With Oracle Solaris Cluster 4.2 we are delivering a new version of the GDS. If you are familiar with data service development within Oracle Solaris Cluster then you will be pleased to know that we have kept the consistent behaviour that makes the GDS a trusted and robust data service development tool. By delivering a new and enhanced version of the GDS, data service development within Oracle Solaris Cluster is now much more flexible.

We have included some enhancements which previously required somewhat awkward workarounds when using the original GDS resource type SUNW.gds. For example, previously your application was always started under the control of the Process Monitor Facility (PMF) and now with the new version of the GDS, using the PMF is optional by setting the extension property PMF_managed=TRUE or FALSE. As you may be aware, when starting an application under the control of the PMF your application had to leave behind at least one process for the PMF to monitor. While most applications will do this, you may want your GDS resource to execute a script or command that does not leave behind any processes. Setting the extension property PMF_managed=FALSE for your GDS resource will inform the GDS to not start your script or command under the control of the PMF, instead your script or command is just executed. This is very useful if your GDS resource performs some task that does not leave behind a process.
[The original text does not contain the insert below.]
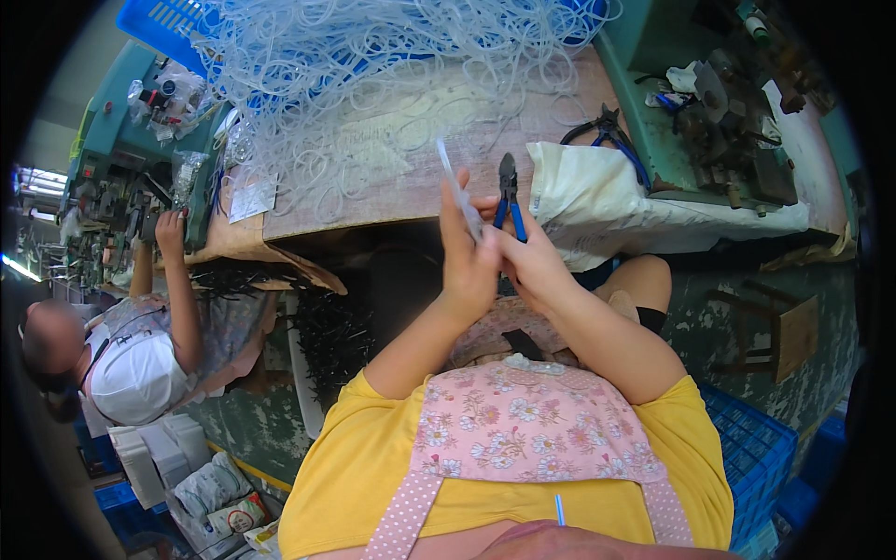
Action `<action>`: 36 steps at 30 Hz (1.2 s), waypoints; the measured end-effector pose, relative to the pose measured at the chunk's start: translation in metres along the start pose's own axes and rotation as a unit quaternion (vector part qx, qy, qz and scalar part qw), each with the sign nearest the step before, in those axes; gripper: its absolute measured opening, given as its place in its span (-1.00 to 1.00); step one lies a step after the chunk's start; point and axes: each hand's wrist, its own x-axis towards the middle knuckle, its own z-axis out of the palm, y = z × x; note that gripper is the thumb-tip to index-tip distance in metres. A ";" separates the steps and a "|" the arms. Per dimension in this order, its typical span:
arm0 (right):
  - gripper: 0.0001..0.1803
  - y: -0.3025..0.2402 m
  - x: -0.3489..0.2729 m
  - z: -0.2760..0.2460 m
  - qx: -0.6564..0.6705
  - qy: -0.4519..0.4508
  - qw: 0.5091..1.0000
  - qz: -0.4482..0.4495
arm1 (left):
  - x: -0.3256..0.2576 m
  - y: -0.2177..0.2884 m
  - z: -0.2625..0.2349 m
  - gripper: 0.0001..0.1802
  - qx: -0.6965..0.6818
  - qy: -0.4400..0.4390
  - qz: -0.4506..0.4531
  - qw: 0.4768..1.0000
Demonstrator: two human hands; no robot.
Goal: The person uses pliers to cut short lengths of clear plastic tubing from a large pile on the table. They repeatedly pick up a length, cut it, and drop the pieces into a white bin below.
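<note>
In front of my chest, over the near table edge, my left hand (469, 252) is closed on a long translucent whitish plastic strip (458, 191), which points up and away. Its exact kind is too blurred to tell. Close beside it, my right hand (534, 261) grips a pair of diagonal cutters (508, 183) with blue handles, their dark jaws pointing upward. The fingers of both hands nearly meet, and my right thumb side touches or almost touches the strip's lower end. A large tangle of clear plastic tubing (373, 56) spreads across the far table.
More blue-handled pliers (609, 131) rest by a white cloth (583, 182) at the right. Green machinery (728, 121) flanks the table there. A co-worker (140, 359) sits at another machine on the left. A blue crate (751, 448) and a wooden stool (793, 336) stand to my right.
</note>
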 end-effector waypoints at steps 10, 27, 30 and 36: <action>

We have also enhanced the GDS probe's behaviour so that you can ensure that your probe command will always be executed even on a system that is heavily loaded, potentially eliminating a probe timeout. We have bundled a new resource type so that you can proxy a service state as well as providing you with the ability to subclass this new version of the GDS. Subclassing allows you to use the new version of the GDS but have your own resource type name and new or modified extension properties. In fact there are over 20 improvements with this new version of the GDS.

While it is not practical to showcase all the capabilities of the new version of the GDS within this blog, the capability of the new version of the GDS is significant if you consider that new extension properties and other improvements, such as subclassing, can all be combined together. Furthermore, the new version of the GDS will validate your configuration and inform you if your configuration has a conflict. Consequently, the new version of the GDS has enough functionality and flexibility to be our preferred data service development tool.

The original GDS resource type SUNW.gds still exists and is fully supported with Oracle Solaris Cluster 4.2. The new version of the GDS includes two new resource types, ORCL.gds and ORCL.gds_proxy. It is possible to use your existing SUNW.gds start/stop and probe scripts with ORCL.gds. However, if you included workarounds within your scripts you should consider removing or disabling those workarounds and instead use the new extension property that delivers the same behaviour.

Oracle Solaris Cluster 4.2 delivers enterprise Data Center high availability and business continuity for your physical and virtualised infrastructures. Deploying your application within that infrastructure is now better and easier with ORCL.gds and ORCL.gds_proxy. Comprehensive documentation, including demo applications, for the new version of the GDS can be found within the Oracle Solaris Cluster Generic Data Service (GDS) Guide.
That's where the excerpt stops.